● **DATA BELOW**:

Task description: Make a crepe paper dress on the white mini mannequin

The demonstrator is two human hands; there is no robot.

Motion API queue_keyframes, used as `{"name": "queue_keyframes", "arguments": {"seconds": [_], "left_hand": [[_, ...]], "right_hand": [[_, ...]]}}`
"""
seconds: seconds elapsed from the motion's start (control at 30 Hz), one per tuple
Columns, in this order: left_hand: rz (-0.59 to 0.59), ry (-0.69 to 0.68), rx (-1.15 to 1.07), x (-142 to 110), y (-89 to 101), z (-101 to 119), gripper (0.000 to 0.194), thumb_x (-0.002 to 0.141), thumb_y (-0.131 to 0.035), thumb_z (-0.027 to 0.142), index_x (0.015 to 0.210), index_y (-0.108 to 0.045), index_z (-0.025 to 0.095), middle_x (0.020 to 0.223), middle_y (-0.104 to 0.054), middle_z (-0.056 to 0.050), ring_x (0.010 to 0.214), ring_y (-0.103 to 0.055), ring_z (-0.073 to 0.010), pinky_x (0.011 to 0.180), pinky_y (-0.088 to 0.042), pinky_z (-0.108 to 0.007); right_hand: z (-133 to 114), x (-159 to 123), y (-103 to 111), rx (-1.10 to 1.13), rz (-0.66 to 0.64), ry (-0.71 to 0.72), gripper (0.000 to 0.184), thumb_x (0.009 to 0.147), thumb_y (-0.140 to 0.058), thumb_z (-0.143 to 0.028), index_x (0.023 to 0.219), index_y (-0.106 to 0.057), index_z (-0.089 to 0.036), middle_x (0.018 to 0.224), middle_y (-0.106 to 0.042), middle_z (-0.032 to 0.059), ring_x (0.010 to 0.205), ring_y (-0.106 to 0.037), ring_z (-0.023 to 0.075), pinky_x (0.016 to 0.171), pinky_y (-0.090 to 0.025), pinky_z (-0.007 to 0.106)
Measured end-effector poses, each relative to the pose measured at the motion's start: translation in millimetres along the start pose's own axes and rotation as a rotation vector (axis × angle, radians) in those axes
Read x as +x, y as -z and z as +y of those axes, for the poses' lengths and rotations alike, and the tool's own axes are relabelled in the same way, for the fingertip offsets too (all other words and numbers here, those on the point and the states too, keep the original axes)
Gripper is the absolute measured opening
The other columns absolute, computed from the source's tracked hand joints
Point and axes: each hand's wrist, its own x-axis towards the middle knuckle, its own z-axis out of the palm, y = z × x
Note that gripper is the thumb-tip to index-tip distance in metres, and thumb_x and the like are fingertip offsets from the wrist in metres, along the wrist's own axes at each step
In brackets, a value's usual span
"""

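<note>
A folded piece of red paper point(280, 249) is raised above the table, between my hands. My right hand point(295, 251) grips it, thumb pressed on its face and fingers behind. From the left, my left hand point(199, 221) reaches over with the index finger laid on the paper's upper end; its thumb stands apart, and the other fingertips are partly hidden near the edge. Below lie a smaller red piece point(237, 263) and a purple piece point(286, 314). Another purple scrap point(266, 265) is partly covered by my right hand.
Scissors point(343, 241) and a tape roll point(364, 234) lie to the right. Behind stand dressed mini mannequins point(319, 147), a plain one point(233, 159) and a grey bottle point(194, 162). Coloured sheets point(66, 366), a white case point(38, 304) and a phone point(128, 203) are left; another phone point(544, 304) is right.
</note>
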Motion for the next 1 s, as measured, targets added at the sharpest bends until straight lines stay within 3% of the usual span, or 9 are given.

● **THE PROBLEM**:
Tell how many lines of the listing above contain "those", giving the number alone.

● **RESPONSE FOR THIS EXERCISE**:
2